Google DeepMind thinks the best way to teach machines how to learn about the world is to place them in a virtual one, namely in video games. Since the entire experience is virtual, it’s easy to reproduce exact scenarios and get a nearly unlimited amount of data from a single game. In the past, DeepMind has developed algorithms to learn from (and beat) 2D Atari games like Breakout and Pac-Man.
In a recent paper, DeepMind has taken on the third dimension, and built a program that can navigate a 3D, Doom-like maze. The algorithm isn’t reading the code of the game, it’s literally looking at what any human player would see, and making decisions and judgments about where to go.

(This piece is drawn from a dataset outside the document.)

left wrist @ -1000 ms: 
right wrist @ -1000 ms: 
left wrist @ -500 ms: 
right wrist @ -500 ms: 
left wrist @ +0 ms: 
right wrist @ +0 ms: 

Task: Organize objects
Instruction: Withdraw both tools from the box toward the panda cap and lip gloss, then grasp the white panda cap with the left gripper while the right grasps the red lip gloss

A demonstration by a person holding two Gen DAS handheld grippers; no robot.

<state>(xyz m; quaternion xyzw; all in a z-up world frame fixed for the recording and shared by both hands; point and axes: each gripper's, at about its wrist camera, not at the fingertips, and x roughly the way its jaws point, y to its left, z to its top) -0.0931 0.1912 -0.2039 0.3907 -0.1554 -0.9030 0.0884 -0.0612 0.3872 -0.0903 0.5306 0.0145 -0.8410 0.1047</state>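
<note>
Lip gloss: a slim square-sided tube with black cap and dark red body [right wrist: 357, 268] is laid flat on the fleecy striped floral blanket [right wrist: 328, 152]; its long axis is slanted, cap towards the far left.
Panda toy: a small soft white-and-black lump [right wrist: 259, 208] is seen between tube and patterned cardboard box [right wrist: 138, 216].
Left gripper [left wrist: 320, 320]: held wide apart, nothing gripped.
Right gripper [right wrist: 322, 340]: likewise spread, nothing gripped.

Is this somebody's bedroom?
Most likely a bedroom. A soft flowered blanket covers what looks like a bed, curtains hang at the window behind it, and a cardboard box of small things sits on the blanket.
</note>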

The algorithm was developed to explore a 3D maze-generator called Labyrinth, where the goal is to find rewards in a randomly generated maze. They also tested three other platforms, an Atari 2600 platform, a physics modelling platform, and a platform that resembled a car-racing game. Unlike Doom, there’s no shooting involved.
In the maze explorer game, points were awarded for finding apples and portals. If the algorithm found an apple, it got one point. If it found a portal, it was given 10 points and transported to another random location in the maze. After 60 seconds, the game ended and another fresh game began. With no training, the computer got about 2 points per game, but after 200 million steps over 3 days, it averaged around 50 points. DeepMind concluded that this score means that the computer found a “reasonable strategy” for exploring and finding the portals. However, the team didn’t supply a human benchmark for this game.
This is cool for both AI researchers and gamers. For researchers, this is could mean better tactics for computer vision and spatial recognition, which is big in self-driving cars and robots. If we can deploy these algorithms in extremely detailed, yet virtual scenarios, it might make it exponentially easier to train the brains of robots that exist in our real world. We’re also getting to the point where we can analyze behavior of artificial intelligence. In games that learning algorithms have already mastered like chess or Go, those well-acquainted with the game can tell what an aggressive or passive move would look like, but it’s much easier to tell in a 3D environment.
And this also means in the future, gamers could play against a literal A.I. that learns and strategizes, rather than pre-coded bots with difficulty settings. Different characters could have different personalities based on specific training data, and they would react differently from the experiences they have with you in-game.